After they left, I sat in the living room, watching the colours dancing on the wall. They came from the Christmas tree near the window, the one I'd put up with Baylee a few weeks earlier. It was an ugly thing, that tree, a cheap plastic one I'd bought at Target the very first Christmas that it was just me and her. I could barely afford presents that year--who was I kidding, I could barely afford food most weeks--but I wasn't going to let Baylee miss Christmas. It was her favourite time of year. I mean, she was a kid, so of course it was, and I was her mom, so of course I wanted to do everything I could to keep it magical for her.

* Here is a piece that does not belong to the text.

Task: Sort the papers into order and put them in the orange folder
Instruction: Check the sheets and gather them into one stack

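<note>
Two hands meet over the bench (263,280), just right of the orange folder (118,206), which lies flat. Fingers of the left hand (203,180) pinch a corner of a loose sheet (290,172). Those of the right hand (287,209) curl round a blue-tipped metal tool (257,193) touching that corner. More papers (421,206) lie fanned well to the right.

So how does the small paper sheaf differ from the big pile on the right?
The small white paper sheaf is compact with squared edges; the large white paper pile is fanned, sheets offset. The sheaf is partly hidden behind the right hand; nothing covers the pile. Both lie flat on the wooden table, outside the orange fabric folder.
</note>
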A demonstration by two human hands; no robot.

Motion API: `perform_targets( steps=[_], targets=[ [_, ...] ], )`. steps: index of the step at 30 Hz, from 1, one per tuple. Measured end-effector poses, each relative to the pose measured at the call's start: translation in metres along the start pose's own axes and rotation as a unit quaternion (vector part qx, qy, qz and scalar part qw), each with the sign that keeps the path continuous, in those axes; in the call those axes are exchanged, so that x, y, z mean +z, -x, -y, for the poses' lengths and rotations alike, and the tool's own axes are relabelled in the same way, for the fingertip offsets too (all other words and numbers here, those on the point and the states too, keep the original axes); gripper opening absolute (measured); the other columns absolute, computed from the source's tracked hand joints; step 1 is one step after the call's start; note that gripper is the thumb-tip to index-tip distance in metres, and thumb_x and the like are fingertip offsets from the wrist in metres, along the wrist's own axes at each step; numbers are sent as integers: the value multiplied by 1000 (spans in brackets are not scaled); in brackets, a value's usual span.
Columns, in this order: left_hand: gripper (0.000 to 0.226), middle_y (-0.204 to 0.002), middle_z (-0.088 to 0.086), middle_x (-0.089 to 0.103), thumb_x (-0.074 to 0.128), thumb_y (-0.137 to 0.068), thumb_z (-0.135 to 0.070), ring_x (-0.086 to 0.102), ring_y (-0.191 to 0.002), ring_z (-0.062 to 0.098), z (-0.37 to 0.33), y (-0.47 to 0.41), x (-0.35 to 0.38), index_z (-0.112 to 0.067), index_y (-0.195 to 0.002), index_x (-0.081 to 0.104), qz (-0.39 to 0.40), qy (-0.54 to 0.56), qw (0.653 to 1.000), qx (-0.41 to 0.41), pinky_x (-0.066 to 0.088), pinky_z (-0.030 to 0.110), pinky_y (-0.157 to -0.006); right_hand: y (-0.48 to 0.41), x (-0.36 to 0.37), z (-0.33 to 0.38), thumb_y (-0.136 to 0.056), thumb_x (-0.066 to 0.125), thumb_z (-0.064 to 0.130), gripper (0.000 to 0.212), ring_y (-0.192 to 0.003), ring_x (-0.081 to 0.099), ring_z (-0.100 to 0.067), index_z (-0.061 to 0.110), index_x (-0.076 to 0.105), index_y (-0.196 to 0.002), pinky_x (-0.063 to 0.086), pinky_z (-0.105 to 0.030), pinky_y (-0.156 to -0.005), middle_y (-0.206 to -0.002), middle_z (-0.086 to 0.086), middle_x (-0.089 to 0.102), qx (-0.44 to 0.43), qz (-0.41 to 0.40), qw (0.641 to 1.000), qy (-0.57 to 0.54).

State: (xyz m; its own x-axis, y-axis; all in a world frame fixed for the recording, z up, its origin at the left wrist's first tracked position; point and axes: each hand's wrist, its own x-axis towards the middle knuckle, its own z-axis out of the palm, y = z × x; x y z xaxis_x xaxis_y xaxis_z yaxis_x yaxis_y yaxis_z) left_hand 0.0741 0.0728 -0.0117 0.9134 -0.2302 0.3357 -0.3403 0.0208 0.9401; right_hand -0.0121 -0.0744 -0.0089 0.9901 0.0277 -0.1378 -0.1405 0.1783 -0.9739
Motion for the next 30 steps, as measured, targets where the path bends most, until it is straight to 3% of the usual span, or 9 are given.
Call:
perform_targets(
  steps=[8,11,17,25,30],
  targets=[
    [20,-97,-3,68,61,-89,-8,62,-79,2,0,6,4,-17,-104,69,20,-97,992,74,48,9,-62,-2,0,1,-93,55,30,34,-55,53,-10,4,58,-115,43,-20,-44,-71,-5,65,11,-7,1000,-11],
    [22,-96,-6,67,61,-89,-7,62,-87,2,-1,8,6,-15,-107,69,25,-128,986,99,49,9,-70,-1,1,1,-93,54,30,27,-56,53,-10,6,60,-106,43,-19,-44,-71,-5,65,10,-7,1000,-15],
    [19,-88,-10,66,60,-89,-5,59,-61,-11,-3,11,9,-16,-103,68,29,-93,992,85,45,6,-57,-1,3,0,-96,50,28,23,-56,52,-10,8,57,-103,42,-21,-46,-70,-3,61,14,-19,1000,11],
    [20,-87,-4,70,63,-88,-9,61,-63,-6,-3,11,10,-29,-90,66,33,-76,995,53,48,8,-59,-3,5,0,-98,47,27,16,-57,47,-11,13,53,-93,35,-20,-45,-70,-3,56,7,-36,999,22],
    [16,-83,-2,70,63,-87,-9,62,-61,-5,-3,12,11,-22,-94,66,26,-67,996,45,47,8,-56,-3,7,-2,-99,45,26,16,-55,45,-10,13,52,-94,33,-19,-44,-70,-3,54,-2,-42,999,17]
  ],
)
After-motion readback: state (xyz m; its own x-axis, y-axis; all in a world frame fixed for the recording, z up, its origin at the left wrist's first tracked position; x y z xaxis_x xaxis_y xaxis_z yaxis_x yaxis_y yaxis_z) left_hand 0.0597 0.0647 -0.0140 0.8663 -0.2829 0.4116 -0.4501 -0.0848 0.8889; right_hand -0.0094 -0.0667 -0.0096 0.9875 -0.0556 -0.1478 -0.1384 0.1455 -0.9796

Even if that meant she wanted to spend it with family. I couldn't give that to her, since I didn't have a family, but Daniel could, so... so it was important for her to be there.

Until then, I had been silent. My pain was beyond wailing, beyond screaming, beyond anything I'd ever felt before. I was a tree in a forest, falling with no one to hear me, breaking in a way I'd never been broken before, and considering how very, very broken I was, that was saying something.

I needed someone.

It still took effort to convince myself to go get my phone. I'd talk myself into it, then tell myself Em wouldn't want to hear from me. I'd tell myself that she'd laugh, that she'd take Daniel's side, that she'd berate me for letting him walk out of my house with Baylee in tow. She'd yell and scream and tell me I was a horrible mother, that I was probably never going to see my daughter again, that I didn't deserve to ever see her again.

But maybe she wouldn't.

I mean, she probably wouldn't.

When I finally convinced myself of that, I forced myself to go to the front hallway and get my phone. The selfish little monster inside of me tried to rear up. It tried to remind me of what Em had said, those final words and accusations, that I deserved to be told those hurtful things because they were true but that didn't mean she had to come out and say it.

But she'd been right, and I managed to convince that little monster that calling her was selfish of me, that Em had no reason to want to help me and yet I had the audacity to ask for it. And somehow that logic made sense, so I dialed her number.